▸ What to do
Please return the listing exactly, line for line.
BEGIN Data extract
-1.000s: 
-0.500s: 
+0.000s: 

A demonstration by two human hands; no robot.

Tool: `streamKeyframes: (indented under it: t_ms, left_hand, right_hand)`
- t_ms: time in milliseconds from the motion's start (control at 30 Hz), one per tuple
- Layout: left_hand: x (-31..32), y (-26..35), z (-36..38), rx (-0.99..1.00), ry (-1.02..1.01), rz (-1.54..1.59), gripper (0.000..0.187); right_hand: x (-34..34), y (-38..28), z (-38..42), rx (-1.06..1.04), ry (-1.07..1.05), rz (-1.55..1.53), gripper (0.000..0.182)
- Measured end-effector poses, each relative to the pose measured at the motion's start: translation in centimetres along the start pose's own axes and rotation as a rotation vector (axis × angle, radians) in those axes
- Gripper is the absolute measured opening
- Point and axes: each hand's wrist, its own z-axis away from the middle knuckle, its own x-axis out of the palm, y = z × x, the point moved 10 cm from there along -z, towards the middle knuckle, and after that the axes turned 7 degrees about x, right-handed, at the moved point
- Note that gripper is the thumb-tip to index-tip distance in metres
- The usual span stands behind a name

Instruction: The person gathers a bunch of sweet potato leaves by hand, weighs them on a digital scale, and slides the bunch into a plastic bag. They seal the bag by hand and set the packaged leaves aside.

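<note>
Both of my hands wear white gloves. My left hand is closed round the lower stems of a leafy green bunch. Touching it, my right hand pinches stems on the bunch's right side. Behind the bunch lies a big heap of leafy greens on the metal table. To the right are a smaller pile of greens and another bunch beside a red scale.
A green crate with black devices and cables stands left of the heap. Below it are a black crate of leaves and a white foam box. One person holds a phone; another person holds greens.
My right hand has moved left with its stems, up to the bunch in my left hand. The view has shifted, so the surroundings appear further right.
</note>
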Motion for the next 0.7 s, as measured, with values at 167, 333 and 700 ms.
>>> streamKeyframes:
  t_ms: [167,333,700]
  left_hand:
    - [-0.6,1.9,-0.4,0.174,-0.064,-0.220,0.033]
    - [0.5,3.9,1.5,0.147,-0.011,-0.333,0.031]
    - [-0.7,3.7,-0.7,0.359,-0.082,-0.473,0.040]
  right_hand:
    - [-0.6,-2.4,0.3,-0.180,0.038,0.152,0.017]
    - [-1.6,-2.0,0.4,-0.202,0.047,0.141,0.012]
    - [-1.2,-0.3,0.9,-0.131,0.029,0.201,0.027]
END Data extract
▸ Exercise solution
-1.000s: 
-0.500s: 
+0.000s: 

A demonstration by two human hands; no robot.

Tool: `streamKeyframes: (indented under it: t_ms, left_hand, right_hand)`
- t_ms: time in milliseconds from the motion's start (control at 30 Hz), one per tuple
- Layout: left_hand: x (-31..32), y (-26..35), z (-36..38), rx (-0.99..1.00), ry (-1.02..1.01), rz (-1.54..1.59), gripper (0.000..0.187); right_hand: x (-34..34), y (-38..28), z (-38..42), rx (-1.06..1.04), ry (-1.07..1.05), rz (-1.55..1.53), gripper (0.000..0.182)
- Measured end-effector poses, each relative to the pose measured at the motion's start: translation in centimetres along the start pose's own axes and rotation as a rotation vector (axis × angle, radians) in those axes
- Gripper is the absolute measured opening
- Point and axes: each hand's wrist, its own z-axis away from the middle knuckle, its own x-axis out of the palm, y = z × x, the point moved 10 cm from there along -z, towards the middle knuckle, and after that the axes turned 7 degrees about x, right-handed, at the moved point
- Note that gripper is the thumb-tip to index-tip distance in metres
- The usual span stands behind a name

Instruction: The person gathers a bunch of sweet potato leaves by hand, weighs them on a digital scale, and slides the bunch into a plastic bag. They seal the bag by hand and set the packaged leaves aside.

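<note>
Both of my hands wear white gloves. My left hand is closed round the lower stems of a leafy green bunch. Touching it, my right hand pinches stems on the bunch's right side. Behind the bunch lies a big heap of leafy greens on the metal table. To the right are a smaller pile of greens and another bunch beside a red scale.
A green crate with black devices and cables stands left of the heap. Below it are a black crate of leaves and a white foam box. One person holds a phone; another person holds greens.
My right hand has moved left with its stems, up to the bunch in my left hand. The view has shifted, so the surroundings appear further right.
</note>
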Motion for the next 0.7 s, as measured, with values at 167, 333 and 700 ms.
>>> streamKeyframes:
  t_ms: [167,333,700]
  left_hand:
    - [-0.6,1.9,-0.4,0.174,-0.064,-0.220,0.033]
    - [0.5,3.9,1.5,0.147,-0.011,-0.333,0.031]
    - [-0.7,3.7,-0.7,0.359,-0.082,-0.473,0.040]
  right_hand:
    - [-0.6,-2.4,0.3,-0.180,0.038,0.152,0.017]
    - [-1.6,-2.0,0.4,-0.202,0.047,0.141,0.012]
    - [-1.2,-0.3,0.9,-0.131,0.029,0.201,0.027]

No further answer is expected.